PhosCo (ASX:PHO) announced the results of a Scoping Study for the development of a potential large-scale, world-class mining operation at its Phosphate Project. PhosCo Executive Director, Taz Aldaoud commented: “The robust project economics confirm the potential to generate excellent financial returns over a long mine life of 46 years.These results confirm that the Chaketma Phosphate project truly is world class.” Shares are trading up 8 per cent to 14 cents.

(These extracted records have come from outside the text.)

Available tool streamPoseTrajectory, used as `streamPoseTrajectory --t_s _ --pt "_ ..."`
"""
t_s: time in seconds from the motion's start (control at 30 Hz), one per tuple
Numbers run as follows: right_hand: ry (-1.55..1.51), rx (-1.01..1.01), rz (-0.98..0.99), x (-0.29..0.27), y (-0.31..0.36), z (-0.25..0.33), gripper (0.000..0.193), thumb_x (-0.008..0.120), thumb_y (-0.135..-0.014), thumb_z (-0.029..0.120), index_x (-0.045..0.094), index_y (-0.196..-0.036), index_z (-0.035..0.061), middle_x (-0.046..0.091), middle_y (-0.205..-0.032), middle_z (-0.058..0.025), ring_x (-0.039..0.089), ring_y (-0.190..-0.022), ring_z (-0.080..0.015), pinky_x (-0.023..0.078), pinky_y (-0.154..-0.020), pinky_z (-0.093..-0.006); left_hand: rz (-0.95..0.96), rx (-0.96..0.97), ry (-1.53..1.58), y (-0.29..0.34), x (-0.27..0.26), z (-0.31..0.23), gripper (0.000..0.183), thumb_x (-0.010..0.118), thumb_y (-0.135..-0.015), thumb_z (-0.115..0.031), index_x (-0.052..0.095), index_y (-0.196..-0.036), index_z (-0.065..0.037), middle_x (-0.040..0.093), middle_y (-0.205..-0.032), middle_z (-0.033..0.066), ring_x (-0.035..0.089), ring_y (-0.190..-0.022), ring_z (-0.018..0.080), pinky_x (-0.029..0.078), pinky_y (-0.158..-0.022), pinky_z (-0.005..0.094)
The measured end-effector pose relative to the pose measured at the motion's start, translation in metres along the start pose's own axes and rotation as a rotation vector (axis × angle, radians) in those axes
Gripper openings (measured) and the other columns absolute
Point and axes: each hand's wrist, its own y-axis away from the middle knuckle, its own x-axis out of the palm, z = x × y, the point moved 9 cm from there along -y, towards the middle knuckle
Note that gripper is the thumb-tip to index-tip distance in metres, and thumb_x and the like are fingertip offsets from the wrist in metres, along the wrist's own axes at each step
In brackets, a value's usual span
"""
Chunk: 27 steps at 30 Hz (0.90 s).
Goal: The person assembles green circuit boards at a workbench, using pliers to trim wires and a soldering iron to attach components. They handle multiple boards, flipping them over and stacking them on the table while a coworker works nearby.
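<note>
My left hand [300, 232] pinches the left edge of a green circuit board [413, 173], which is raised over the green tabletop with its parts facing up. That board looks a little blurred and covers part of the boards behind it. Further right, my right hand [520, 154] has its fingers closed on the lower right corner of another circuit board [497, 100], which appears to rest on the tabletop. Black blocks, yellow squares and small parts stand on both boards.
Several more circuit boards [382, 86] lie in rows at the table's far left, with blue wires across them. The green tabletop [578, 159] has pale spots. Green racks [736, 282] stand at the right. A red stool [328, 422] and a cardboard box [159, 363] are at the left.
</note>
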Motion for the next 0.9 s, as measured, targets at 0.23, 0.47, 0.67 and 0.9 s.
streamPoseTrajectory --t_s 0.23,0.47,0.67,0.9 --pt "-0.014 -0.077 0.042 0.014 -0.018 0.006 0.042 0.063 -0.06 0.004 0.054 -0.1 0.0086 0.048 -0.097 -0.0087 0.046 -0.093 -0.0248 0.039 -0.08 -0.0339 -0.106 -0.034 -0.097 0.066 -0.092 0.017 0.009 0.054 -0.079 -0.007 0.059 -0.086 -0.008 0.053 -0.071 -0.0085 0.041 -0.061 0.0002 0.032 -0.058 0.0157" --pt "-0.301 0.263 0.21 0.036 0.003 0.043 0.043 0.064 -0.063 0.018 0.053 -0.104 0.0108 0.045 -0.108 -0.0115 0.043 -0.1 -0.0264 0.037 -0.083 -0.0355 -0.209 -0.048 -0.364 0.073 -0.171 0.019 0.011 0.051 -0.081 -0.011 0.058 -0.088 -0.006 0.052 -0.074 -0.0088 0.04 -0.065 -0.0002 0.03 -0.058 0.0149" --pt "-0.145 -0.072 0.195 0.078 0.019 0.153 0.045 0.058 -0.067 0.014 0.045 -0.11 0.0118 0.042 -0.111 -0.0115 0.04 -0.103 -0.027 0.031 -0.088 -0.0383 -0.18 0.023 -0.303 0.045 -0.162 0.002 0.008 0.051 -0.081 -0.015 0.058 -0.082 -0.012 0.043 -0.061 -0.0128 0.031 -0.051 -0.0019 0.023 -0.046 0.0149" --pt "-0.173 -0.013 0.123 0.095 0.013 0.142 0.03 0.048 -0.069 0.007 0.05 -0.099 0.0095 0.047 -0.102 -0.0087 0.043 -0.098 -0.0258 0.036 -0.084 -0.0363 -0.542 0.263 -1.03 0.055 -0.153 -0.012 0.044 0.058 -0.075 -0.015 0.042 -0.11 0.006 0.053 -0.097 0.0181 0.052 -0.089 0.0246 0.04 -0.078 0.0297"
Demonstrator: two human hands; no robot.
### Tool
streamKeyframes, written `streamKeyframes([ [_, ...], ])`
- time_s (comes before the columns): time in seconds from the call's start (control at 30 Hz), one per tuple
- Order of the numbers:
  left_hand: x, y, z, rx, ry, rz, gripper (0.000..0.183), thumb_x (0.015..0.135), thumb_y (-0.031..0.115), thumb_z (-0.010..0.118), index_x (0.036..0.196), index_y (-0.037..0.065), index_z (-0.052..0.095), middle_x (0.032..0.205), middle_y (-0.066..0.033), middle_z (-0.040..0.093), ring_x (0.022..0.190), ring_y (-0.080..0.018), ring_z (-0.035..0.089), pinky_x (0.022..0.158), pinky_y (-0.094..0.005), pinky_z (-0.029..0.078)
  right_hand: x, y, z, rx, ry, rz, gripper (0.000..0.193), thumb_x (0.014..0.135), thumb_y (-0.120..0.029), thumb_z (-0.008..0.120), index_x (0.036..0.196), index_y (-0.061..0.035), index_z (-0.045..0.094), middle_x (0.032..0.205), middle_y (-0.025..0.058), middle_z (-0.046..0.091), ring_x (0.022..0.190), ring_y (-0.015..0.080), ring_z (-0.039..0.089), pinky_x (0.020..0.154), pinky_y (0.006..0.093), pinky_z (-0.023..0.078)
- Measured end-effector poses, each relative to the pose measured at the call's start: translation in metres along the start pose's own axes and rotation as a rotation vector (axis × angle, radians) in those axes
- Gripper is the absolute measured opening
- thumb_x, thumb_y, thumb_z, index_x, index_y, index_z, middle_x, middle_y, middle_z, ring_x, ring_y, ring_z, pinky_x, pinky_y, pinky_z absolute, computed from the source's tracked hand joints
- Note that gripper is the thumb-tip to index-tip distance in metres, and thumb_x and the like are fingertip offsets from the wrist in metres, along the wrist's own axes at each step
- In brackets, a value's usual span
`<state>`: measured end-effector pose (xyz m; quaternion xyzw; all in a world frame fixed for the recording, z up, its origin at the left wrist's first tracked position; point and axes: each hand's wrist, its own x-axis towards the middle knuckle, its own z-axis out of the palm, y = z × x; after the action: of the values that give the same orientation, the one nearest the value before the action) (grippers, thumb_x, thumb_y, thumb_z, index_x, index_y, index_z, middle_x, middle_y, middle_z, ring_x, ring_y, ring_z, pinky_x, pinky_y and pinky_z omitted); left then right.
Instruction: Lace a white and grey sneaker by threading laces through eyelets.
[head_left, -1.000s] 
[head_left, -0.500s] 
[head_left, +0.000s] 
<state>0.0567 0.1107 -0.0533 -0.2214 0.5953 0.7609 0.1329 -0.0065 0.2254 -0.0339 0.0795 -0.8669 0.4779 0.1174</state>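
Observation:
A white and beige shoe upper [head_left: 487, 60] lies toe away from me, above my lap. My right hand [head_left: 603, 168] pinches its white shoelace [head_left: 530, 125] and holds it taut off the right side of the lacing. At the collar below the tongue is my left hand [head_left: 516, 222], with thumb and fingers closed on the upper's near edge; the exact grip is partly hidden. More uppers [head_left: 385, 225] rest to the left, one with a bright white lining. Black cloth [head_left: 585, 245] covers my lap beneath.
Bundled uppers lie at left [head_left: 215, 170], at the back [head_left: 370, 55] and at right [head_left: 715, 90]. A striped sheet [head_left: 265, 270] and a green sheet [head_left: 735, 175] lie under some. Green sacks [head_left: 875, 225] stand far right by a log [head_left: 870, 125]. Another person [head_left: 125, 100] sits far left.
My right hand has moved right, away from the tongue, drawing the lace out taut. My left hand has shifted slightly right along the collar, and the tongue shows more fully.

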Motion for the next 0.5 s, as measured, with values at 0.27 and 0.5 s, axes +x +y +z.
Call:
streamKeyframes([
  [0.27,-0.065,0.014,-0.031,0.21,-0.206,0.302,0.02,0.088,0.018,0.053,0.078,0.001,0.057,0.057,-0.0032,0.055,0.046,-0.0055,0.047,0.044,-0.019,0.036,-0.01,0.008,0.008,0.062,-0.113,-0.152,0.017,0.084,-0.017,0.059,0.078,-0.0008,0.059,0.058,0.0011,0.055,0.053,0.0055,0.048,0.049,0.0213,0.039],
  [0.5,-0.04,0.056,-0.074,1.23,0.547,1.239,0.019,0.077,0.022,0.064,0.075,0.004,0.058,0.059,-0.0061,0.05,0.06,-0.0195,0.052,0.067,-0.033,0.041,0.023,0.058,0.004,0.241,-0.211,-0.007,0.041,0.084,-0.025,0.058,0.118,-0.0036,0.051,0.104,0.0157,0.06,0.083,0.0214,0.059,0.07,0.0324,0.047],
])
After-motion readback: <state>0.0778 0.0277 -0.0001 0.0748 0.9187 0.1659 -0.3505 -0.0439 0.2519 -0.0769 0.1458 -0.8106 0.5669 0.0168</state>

In the latest news about Warrego (ASX:WGO) the company has now been advised that Beach energy does not want to match the revised Hancock takeover bid. This comes after earlier announcements that Hancock Energy had increased the offer price under its takeover bid for Warrego from $0.23 per share to $0.28 per share and that Warrego had then commenced the matching rights process in the Scheme Implementation Deed with Beach Energy, under which Beach had 5 business days to match the revised Hancock Takeover Offer. Shares are trading down 1.6 per cent at 30 cents. Beach Energy (ASX:BPT) is trading up 2 per cent to $1.68.

Commodities and the dollar

Gold is trading at US$1782.70 an ounce.
Iron ore is 3 per cent higher at US$110.70 a tonne.
Iron ore futures are pointing to a 3.85 per cent rise.
One Australian dollar is buying 67.69 US cents.